TASK –
For each line below that contains the string "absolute", copy that line.

SOURCE MATERIAL –
┄┄┄┄┄┄

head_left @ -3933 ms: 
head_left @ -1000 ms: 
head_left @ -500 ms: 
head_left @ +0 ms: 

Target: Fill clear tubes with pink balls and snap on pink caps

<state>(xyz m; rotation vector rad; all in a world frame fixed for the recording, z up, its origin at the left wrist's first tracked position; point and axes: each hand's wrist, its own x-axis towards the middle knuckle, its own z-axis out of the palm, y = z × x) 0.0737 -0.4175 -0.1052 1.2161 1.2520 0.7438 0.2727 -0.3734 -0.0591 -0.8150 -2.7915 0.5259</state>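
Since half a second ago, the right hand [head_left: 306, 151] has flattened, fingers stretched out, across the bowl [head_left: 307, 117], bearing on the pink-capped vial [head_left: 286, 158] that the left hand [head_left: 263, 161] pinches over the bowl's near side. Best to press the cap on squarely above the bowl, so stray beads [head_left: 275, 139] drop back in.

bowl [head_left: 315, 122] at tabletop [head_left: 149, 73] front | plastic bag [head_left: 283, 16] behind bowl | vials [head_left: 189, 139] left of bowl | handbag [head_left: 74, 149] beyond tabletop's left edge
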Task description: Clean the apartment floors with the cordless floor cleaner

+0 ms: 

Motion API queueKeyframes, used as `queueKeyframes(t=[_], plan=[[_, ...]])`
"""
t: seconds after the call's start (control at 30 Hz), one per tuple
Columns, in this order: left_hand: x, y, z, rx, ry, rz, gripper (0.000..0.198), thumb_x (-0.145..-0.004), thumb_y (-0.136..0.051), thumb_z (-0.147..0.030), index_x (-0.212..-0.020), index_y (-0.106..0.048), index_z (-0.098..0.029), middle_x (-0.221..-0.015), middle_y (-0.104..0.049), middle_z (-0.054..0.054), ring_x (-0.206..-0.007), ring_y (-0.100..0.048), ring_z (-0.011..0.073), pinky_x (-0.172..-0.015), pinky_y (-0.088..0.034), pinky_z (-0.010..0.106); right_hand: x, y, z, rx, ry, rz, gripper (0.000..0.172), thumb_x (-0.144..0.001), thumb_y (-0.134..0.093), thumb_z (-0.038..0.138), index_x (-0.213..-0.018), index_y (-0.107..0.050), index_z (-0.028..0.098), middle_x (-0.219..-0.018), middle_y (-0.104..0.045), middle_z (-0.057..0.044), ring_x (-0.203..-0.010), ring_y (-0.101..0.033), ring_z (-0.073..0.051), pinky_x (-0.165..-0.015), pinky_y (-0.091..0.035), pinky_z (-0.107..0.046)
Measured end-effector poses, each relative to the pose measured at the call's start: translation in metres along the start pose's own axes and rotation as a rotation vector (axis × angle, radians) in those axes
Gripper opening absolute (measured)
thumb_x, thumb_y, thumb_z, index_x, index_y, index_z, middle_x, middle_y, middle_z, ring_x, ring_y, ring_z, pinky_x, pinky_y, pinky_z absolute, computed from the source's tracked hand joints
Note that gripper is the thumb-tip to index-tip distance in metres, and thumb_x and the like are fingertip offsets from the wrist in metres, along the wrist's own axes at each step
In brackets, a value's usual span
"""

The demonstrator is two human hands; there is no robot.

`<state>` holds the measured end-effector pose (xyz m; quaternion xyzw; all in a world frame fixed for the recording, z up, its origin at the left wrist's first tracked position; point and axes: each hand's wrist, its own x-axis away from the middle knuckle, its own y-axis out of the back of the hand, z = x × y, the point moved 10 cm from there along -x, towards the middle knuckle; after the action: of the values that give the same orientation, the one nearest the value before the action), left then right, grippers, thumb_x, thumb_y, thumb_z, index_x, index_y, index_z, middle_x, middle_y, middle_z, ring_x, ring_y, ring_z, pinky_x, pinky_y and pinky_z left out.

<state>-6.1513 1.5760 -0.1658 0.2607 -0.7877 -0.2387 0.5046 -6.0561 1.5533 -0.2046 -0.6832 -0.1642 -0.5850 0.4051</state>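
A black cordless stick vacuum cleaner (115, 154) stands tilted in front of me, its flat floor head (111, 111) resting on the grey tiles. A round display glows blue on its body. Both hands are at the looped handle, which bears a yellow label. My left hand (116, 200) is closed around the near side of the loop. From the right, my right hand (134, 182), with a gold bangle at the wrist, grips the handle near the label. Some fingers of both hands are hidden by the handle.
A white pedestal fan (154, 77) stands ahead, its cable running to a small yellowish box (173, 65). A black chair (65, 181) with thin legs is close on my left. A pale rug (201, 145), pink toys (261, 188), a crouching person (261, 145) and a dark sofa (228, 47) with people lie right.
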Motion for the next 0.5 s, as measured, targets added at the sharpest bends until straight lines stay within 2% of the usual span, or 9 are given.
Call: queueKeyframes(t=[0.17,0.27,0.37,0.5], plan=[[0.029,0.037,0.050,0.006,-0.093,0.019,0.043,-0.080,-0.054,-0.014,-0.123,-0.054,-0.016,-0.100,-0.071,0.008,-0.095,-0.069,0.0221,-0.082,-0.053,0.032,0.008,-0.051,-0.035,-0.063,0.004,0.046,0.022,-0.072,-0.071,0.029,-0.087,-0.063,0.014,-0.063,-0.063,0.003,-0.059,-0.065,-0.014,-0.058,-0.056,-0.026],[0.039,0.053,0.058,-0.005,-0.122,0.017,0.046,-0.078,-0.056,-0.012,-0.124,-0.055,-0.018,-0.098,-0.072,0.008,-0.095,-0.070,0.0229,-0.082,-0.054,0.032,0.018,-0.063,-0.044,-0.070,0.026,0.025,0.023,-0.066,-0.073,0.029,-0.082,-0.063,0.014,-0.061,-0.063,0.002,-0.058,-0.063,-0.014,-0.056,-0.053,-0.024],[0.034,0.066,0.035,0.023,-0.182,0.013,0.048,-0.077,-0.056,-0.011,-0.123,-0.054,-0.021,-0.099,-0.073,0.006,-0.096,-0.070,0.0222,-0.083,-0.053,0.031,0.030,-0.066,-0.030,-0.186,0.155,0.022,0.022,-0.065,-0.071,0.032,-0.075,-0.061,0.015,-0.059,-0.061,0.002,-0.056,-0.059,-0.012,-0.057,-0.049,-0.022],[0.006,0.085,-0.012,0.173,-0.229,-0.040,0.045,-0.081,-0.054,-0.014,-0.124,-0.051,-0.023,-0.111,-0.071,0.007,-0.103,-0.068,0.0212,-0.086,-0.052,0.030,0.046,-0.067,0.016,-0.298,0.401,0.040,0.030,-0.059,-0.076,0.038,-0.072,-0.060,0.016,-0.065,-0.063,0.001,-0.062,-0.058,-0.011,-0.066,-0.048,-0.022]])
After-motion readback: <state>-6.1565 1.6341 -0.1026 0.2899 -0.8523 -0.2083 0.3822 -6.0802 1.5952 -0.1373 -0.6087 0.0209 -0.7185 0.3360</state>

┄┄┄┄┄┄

WORKED SOLUTION –
Gripper opening absolute (measured)
thumb_x, thumb_y, thumb_z, index_x, index_y, index_z, middle_x, middle_y, middle_z, ring_x, ring_y, ring_z, pinky_x, pinky_y, pinky_z absolute, computed from the source's tracked hand joints

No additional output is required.